→ **Exercise aim**: Take the entries below and print only the lines from the one with "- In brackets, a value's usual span" through the one with "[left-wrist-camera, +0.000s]", exactly as they stand, both ends included.

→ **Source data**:
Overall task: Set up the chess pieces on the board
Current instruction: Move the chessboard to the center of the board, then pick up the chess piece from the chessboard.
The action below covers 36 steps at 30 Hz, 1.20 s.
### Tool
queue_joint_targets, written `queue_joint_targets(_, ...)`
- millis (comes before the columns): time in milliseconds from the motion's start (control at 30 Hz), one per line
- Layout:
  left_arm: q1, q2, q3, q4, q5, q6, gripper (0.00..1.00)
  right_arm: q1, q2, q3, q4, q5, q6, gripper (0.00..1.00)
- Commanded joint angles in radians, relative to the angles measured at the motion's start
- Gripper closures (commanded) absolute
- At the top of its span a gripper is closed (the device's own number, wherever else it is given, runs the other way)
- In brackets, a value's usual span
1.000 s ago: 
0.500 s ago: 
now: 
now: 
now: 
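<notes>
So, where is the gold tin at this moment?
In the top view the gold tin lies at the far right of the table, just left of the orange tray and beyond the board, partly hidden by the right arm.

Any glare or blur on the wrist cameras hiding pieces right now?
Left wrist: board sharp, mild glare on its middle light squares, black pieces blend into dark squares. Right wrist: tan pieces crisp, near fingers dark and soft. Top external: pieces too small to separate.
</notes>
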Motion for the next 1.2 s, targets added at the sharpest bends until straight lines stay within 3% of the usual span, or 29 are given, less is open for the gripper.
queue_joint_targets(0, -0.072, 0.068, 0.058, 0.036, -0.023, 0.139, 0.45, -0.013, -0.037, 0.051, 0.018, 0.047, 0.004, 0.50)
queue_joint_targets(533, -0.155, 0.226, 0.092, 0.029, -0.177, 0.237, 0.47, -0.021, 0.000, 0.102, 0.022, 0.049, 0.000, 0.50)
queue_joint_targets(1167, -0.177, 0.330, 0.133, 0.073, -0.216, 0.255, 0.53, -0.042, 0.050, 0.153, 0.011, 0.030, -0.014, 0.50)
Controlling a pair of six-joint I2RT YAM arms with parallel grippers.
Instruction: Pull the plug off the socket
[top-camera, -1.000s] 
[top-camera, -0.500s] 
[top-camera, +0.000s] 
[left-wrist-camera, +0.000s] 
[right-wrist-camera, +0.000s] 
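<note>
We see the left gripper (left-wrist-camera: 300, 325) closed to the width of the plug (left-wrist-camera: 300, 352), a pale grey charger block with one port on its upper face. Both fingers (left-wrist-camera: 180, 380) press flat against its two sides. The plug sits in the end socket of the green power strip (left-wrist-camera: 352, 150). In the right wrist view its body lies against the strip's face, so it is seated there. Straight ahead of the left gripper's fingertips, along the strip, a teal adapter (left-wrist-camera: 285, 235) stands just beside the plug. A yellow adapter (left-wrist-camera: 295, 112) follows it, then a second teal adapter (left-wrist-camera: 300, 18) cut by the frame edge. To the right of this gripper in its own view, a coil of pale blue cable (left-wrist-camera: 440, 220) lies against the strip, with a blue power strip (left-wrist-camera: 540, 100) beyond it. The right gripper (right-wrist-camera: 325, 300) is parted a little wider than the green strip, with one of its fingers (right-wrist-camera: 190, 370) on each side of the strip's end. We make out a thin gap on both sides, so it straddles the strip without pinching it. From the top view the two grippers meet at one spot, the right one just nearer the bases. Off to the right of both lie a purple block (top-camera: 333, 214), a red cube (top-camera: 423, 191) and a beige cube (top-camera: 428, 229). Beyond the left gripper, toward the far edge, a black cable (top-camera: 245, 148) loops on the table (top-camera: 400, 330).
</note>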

→ **Exercise solution**:
- In brackets, a value's usual span
1.000 s ago: 
0.500 s ago: 
now: 
now: 
now: 
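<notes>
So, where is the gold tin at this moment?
In the top view the gold tin lies at the far right of the table, just left of the orange tray and beyond the board, partly hidden by the right arm.

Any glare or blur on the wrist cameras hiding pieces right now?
Left wrist: board sharp, mild glare on its middle light squares, black pieces blend into dark squares. Right wrist: tan pieces crisp, near fingers dark and soft. Top external: pieces too small to separate.
</notes>
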Motion for the next 1.2 s, targets added at the sharpest bends until straight lines stay within 3% of the usual span, or 29 are given, less is open for the gripper.
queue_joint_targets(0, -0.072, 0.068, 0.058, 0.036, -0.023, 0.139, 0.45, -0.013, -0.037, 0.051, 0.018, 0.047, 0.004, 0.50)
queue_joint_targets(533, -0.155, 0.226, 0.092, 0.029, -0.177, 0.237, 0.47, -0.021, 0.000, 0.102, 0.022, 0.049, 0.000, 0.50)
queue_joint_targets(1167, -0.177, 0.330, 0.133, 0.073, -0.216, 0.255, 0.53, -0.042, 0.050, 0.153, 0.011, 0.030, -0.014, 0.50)
Controlling a pair of six-joint I2RT YAM arms with parallel grippers.
Instruction: Pull the plug off the socket
[top-camera, -1.000s] 
[top-camera, -0.500s] 
[top-camera, +0.000s] 
[left-wrist-camera, +0.000s] 

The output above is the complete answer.